> _WHAT TO WORK ON_
A line belongs in the answer if it contains "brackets"; copy every such line from the entries below.

### TASK INPUT ###

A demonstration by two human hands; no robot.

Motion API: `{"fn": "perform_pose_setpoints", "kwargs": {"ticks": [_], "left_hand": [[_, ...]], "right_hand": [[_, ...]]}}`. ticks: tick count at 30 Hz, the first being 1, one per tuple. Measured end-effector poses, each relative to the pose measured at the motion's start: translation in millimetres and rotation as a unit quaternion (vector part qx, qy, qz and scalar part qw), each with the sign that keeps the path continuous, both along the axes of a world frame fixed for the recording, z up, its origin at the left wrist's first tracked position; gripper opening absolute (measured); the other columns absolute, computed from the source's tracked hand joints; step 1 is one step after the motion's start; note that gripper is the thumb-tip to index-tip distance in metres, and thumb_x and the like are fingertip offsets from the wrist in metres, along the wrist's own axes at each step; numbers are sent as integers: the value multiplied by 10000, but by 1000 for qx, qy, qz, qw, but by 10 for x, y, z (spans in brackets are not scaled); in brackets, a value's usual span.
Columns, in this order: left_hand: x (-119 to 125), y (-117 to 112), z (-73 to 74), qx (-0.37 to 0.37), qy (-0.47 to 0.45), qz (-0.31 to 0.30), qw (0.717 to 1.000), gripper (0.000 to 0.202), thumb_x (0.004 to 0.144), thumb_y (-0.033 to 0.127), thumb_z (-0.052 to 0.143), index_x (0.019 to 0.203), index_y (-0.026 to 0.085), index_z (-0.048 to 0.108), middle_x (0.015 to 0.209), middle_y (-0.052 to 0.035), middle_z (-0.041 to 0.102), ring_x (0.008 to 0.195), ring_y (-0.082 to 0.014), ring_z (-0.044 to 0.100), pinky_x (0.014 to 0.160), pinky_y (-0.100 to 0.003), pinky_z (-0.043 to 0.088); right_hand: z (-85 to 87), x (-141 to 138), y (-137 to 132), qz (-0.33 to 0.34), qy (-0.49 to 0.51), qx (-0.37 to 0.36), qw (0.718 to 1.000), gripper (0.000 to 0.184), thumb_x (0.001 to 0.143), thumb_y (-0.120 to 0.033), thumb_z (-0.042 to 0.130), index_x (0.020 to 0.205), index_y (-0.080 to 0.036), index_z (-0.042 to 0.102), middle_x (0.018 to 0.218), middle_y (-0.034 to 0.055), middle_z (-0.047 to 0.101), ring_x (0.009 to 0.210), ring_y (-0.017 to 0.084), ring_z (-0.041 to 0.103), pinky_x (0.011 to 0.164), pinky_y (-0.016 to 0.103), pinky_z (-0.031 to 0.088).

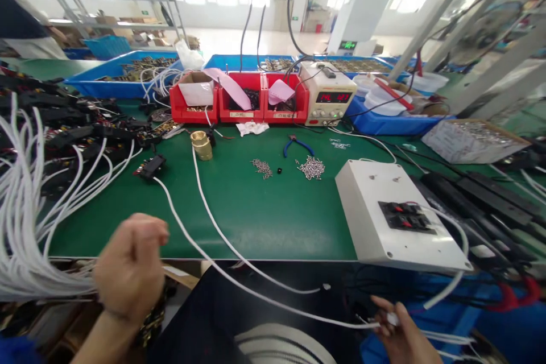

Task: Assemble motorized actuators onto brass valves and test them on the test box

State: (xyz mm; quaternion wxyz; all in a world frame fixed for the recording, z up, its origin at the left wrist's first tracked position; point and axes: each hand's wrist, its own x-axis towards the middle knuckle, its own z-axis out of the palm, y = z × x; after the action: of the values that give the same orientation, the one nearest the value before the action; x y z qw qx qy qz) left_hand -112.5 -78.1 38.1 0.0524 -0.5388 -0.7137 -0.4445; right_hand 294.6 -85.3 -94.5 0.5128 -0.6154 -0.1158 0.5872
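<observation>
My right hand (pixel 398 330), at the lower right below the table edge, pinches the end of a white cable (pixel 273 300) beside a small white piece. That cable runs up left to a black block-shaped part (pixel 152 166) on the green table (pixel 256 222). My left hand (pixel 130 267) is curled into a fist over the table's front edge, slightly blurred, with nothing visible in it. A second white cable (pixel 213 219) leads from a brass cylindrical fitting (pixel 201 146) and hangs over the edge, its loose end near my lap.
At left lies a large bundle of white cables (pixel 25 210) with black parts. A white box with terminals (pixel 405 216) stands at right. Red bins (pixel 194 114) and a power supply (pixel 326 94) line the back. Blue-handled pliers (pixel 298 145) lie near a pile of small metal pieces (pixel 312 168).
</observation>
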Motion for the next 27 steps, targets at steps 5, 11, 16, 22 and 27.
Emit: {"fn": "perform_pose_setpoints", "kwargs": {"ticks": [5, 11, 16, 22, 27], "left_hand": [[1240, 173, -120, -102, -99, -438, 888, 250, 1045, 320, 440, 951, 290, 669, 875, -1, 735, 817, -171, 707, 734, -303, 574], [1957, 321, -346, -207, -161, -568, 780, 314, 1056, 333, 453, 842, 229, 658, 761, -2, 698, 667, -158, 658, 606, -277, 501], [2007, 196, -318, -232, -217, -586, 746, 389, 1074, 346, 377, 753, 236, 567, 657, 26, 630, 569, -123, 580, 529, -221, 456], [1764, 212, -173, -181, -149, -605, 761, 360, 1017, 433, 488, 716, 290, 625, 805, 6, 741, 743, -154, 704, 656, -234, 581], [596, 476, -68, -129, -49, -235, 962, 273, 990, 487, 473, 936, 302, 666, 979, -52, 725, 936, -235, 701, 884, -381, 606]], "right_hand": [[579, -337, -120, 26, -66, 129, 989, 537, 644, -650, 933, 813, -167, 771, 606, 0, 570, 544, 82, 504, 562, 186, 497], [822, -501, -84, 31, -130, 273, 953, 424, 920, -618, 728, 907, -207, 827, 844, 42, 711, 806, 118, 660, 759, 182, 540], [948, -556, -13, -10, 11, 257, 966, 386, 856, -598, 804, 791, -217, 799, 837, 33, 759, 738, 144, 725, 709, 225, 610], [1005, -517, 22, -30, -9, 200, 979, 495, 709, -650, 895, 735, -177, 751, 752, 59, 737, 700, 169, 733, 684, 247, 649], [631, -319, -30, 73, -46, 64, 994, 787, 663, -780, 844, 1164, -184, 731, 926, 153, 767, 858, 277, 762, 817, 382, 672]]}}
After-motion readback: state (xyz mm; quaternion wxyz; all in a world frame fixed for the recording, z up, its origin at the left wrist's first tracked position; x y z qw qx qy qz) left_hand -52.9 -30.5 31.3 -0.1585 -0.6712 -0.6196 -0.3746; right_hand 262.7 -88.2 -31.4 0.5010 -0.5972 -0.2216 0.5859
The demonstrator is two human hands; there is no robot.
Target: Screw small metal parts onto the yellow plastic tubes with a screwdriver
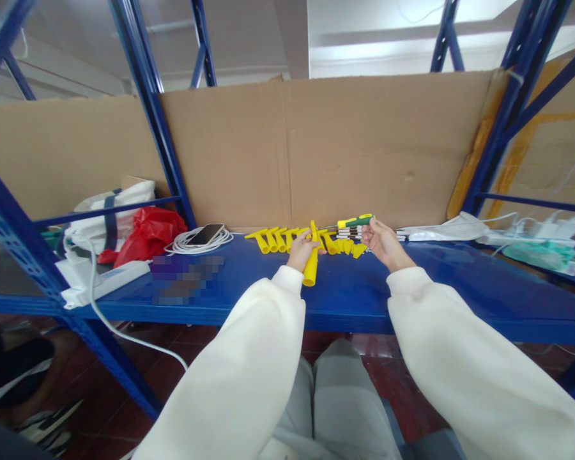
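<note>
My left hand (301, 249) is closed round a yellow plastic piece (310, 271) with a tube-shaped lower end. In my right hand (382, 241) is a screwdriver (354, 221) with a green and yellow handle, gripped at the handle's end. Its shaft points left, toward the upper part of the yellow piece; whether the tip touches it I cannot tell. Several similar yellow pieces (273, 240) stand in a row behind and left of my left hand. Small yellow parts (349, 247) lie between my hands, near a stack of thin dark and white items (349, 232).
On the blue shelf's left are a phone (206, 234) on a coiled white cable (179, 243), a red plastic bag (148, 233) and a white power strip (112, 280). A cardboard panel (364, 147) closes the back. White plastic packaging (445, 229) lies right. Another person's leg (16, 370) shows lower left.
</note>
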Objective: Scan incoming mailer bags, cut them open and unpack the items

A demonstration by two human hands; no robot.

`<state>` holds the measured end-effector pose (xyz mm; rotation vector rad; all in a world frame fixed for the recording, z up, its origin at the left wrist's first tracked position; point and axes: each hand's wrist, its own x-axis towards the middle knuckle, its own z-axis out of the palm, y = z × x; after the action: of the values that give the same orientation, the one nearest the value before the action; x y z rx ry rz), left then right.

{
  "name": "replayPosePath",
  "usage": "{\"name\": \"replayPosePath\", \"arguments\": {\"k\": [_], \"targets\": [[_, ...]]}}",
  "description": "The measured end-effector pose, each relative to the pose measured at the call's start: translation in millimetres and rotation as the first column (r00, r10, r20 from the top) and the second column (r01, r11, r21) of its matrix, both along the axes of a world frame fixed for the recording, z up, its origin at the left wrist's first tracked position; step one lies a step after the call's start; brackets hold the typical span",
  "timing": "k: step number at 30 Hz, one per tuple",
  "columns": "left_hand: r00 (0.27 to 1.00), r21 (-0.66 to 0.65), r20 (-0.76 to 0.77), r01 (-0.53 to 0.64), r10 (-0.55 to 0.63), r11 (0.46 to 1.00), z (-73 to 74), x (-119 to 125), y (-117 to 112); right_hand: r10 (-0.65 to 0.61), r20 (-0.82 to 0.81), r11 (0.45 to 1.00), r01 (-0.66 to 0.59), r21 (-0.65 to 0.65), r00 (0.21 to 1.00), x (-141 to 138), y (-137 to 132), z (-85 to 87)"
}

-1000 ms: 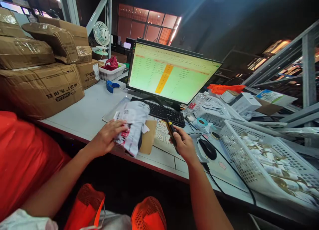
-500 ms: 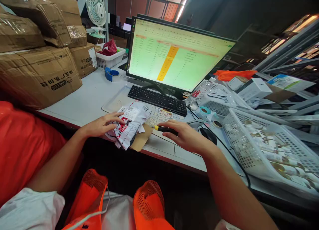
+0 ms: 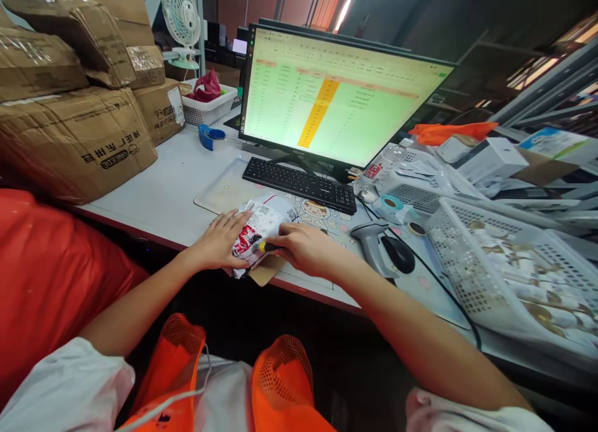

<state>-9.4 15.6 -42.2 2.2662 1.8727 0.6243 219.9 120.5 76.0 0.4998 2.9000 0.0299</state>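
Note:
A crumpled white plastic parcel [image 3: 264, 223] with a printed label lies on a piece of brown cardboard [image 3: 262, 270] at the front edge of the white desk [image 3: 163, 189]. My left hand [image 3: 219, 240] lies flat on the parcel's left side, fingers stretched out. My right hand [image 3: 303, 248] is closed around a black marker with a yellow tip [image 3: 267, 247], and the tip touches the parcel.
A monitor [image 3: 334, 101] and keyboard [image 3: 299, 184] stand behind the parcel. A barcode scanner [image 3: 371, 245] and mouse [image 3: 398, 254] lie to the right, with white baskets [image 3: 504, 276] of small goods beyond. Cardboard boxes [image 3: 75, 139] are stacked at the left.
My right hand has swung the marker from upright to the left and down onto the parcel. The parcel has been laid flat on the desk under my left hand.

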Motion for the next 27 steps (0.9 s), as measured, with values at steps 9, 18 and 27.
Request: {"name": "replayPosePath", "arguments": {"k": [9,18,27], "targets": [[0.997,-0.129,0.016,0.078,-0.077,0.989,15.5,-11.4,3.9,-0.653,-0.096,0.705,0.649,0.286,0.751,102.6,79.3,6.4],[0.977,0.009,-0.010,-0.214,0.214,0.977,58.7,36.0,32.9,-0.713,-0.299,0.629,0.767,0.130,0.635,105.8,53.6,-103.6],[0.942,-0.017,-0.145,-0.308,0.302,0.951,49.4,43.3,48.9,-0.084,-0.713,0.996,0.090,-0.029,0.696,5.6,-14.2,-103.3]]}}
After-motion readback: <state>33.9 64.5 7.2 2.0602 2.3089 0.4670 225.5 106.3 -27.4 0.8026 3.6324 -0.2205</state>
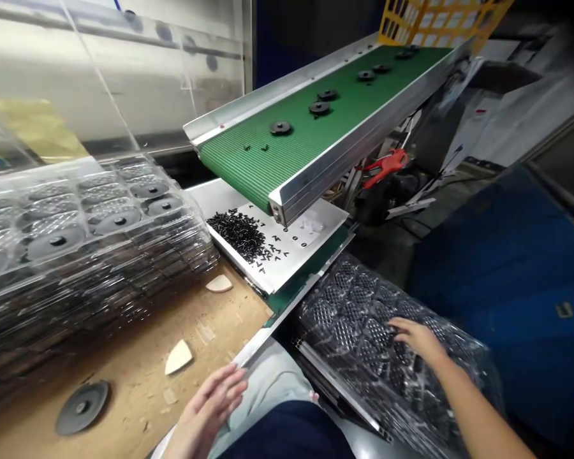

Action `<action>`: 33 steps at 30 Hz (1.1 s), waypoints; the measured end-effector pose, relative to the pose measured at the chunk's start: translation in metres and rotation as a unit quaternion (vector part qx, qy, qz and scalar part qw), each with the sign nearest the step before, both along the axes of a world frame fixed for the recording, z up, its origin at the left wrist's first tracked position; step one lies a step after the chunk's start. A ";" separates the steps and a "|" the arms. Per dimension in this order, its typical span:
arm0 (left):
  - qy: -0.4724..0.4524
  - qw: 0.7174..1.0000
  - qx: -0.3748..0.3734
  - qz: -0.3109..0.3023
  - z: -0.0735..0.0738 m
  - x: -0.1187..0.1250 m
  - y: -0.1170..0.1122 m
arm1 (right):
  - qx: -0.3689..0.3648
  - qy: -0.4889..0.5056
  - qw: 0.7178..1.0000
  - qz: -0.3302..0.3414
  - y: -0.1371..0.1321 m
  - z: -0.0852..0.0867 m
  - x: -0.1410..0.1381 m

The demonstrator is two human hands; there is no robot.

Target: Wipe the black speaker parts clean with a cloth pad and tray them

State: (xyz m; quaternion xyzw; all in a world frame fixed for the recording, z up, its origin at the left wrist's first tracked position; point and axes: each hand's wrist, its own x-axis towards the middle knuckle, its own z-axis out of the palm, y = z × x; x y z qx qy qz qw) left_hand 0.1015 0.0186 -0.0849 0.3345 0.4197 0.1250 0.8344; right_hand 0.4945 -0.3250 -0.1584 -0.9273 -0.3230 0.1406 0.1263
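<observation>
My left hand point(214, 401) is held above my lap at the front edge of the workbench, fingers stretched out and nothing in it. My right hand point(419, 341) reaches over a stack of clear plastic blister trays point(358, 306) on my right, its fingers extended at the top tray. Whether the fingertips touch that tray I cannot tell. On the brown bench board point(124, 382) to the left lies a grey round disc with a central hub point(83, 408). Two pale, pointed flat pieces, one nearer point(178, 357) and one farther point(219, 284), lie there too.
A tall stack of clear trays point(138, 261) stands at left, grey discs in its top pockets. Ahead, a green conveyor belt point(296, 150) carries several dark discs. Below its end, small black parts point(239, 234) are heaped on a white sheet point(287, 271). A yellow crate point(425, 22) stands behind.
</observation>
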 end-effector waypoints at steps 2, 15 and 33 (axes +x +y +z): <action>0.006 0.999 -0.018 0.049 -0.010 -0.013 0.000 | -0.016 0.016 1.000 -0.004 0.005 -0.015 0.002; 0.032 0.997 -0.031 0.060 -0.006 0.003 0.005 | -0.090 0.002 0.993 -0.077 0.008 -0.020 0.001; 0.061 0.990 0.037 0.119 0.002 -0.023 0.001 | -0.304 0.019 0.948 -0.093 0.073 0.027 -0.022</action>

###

> _RESPONSE TO THIS TASK_
Motion API: `{"fn": "perform_pose_setpoints", "kwargs": {"ticks": [_], "left_hand": [[_, ...]], "right_hand": [[_, ...]]}}`. ticks: tick count at 30 Hz, the first being 1, one per tuple. Measured end-effector poses, each relative to the pose measured at the motion's start: translation in millimetres and rotation as a unit quaternion (vector part qx, qy, qz and scalar part qw), each with the sign that keeps the path continuous, both along the axes of a world frame fixed for the recording, z up, its origin at the left wrist's first tracked position; gripper opening absolute (measured); the other columns absolute, computed from the source's tracked hand joints; step 1 is one step after the motion's start; note that gripper is the thumb-tip to index-tip distance in metres, and thumb_x and the like are fingertip offsets from the wrist in metres, along the wrist's own axes at each step; numbers are sent as integers: the value multiplied by 10000, but by 1000 for qx, qy, qz, qw, but by 10 for x, y, z (spans in brackets are not scaled); in brackets, a value's usual span.
  "description": "The measured end-effector pose, each relative to the pose measured at the call's start: translation in millimetres and rotation as the first column (r00, r10, r20 from the top) and the second column (r01, r11, r21) of its matrix, both along the axes of a world frame fixed for the recording, z up, its origin at the left wrist's first tracked position; step one lies a step after the call's start; brackets hold the typical span",

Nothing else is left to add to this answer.